■ What the exercise asks
Whenever a line carries the word "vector", pull it out of the entries.

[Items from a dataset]
-*-
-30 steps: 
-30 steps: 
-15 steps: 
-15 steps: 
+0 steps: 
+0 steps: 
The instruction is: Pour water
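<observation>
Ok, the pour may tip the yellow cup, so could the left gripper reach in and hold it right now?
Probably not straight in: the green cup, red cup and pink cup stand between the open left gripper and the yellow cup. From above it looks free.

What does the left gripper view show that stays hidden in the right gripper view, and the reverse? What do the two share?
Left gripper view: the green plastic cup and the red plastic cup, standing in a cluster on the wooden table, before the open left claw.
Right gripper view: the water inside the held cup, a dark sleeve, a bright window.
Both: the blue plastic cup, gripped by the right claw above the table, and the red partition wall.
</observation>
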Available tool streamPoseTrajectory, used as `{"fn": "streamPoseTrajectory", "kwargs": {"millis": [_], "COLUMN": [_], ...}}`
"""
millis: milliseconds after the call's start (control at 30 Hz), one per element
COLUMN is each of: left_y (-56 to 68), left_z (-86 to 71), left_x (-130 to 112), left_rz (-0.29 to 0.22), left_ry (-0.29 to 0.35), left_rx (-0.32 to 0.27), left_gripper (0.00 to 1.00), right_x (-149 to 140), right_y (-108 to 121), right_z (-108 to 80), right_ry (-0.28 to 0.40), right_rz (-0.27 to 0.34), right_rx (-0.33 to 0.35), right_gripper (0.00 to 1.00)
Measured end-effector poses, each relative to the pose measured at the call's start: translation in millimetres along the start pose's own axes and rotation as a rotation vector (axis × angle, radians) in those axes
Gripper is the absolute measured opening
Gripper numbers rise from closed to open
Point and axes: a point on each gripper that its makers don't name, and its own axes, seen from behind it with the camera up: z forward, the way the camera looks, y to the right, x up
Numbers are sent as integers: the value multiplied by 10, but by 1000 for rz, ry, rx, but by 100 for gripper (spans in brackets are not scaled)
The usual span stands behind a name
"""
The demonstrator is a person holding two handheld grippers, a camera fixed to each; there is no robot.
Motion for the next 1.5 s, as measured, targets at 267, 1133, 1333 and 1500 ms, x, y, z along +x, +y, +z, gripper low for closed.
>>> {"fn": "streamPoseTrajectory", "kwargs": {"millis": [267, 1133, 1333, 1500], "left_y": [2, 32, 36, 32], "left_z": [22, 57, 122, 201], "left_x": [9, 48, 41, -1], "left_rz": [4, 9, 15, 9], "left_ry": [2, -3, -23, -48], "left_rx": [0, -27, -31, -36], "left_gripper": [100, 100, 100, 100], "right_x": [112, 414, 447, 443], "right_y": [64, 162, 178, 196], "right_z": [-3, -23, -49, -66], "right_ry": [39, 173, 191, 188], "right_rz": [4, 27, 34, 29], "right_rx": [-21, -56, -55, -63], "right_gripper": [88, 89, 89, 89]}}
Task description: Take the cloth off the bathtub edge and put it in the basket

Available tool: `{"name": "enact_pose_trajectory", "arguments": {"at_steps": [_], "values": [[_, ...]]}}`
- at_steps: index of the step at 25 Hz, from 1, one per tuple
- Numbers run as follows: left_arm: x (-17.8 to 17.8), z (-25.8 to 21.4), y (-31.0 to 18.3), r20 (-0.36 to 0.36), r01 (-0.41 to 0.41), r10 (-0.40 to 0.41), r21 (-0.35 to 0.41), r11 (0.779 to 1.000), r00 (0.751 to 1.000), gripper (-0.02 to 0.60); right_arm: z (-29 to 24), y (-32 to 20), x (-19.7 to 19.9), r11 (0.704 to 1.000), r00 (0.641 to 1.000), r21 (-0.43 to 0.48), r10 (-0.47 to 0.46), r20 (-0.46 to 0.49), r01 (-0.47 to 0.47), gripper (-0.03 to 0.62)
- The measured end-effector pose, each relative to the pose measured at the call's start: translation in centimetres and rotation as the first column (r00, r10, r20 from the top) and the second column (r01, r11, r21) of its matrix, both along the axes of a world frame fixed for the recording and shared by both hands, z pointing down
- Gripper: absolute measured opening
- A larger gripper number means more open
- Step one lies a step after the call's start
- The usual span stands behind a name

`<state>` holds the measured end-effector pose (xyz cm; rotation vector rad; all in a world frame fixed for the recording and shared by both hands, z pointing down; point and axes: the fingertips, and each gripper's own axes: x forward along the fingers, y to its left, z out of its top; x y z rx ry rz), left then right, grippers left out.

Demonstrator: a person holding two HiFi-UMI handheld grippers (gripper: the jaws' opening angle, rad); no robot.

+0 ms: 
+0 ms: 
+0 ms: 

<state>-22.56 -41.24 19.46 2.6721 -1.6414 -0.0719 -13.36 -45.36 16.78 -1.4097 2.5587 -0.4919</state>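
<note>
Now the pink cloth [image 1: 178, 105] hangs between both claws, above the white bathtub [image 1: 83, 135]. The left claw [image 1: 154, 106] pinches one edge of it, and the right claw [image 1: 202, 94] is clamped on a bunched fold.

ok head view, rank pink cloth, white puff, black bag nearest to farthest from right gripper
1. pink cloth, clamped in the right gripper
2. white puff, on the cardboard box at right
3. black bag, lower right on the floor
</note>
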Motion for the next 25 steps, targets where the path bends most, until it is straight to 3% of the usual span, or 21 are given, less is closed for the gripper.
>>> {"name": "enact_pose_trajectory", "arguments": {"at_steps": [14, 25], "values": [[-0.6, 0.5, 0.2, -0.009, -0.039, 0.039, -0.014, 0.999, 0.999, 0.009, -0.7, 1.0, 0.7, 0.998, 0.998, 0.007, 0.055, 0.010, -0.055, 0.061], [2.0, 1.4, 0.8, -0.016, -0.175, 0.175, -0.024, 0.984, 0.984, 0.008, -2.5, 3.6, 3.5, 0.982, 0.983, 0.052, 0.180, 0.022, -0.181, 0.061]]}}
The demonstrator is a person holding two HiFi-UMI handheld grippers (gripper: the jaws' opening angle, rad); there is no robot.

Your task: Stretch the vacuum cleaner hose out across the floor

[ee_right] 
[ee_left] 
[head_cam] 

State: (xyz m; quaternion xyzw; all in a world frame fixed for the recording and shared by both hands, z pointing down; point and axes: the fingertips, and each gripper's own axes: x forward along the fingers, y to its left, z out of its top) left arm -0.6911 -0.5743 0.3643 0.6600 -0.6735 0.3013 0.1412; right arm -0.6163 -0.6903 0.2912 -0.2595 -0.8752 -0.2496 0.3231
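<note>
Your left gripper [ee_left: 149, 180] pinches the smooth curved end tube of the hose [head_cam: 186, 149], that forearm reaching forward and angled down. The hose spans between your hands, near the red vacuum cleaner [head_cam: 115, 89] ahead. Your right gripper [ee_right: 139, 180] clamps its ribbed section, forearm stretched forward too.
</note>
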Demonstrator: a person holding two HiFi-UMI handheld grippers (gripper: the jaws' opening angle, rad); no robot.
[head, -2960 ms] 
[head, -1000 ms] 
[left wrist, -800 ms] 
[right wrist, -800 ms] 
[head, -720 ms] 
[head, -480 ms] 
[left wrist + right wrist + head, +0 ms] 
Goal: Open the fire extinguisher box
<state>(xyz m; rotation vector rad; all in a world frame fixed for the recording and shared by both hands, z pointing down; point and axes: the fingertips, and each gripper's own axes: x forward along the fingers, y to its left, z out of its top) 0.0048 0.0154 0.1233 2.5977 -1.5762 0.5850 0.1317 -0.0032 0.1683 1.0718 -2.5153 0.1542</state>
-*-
■ Answer to this problem
Measured end-effector poses, each relative to the pose measured at the call's start: translation in millimetres along the start pose's own axes and rotation as a rotation vector (axis × angle, radians) in those axes
`<state>` holds the measured end-effector pose (xyz cm; rotation vector rad; all in a world frame fixed for the recording and shared by both hands, z pointing down; point and axes: the fingertips, and each gripper's own axes: x forward along the fingers, y to its left, z out of its top; x y z rx ry rz), left then right, grippers left out.
<state>(xyz m; rotation vector rad; all in a world frame fixed for the recording and shared by both hands, z pointing down; point and axes: the fingertips, and each gripper's own axes: x forward along the fingers, y to its left, z out of its top) 0.0048 0.0154 0.1233 2.5977 -1.5762 0.5850 0.1317 -0.0032 0.1683 1.0718 -2.5153 0.1542</state>

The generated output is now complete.